__Your assignment__: Your answer should be one number, the count of lines in the listing below containing the word "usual".

━━━━

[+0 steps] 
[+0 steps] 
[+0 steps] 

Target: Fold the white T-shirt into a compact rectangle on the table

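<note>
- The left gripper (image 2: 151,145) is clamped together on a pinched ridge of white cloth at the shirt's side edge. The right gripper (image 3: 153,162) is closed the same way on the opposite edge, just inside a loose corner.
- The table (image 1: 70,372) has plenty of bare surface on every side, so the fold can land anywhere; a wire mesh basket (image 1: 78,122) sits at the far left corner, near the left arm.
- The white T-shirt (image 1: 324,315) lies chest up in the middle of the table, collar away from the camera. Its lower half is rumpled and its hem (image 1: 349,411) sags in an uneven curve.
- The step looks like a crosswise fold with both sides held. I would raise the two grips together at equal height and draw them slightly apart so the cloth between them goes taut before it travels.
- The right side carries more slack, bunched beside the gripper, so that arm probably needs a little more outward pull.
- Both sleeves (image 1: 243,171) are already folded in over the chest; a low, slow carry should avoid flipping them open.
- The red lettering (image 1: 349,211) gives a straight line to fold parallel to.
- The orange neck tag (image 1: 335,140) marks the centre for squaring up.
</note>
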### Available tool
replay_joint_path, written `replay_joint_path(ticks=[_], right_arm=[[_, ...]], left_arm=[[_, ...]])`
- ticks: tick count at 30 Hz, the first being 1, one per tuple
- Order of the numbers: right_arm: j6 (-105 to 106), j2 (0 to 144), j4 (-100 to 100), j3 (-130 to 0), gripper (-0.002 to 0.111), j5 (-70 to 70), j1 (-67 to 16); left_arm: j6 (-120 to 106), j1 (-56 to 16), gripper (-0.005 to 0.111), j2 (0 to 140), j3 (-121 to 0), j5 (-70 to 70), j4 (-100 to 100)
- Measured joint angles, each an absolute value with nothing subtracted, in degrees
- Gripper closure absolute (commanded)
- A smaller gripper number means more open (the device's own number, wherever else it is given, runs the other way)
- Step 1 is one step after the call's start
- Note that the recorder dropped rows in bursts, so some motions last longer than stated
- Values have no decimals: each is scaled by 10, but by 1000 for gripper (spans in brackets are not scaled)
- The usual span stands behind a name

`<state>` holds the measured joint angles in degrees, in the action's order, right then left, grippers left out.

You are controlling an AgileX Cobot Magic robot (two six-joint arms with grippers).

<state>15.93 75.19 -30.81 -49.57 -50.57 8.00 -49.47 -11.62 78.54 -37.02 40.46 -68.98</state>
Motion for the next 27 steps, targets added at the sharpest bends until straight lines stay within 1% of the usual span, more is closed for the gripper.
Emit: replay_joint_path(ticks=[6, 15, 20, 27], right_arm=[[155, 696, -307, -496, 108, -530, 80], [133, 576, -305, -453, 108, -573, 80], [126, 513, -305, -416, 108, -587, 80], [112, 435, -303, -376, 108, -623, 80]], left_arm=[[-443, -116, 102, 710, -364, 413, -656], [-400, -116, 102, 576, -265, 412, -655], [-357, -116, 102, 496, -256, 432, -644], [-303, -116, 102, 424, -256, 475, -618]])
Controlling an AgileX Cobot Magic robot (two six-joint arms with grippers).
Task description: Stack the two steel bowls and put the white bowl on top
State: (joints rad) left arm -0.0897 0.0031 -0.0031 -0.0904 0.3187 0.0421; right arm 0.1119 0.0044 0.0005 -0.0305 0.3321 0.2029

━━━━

__Exercise response__: 2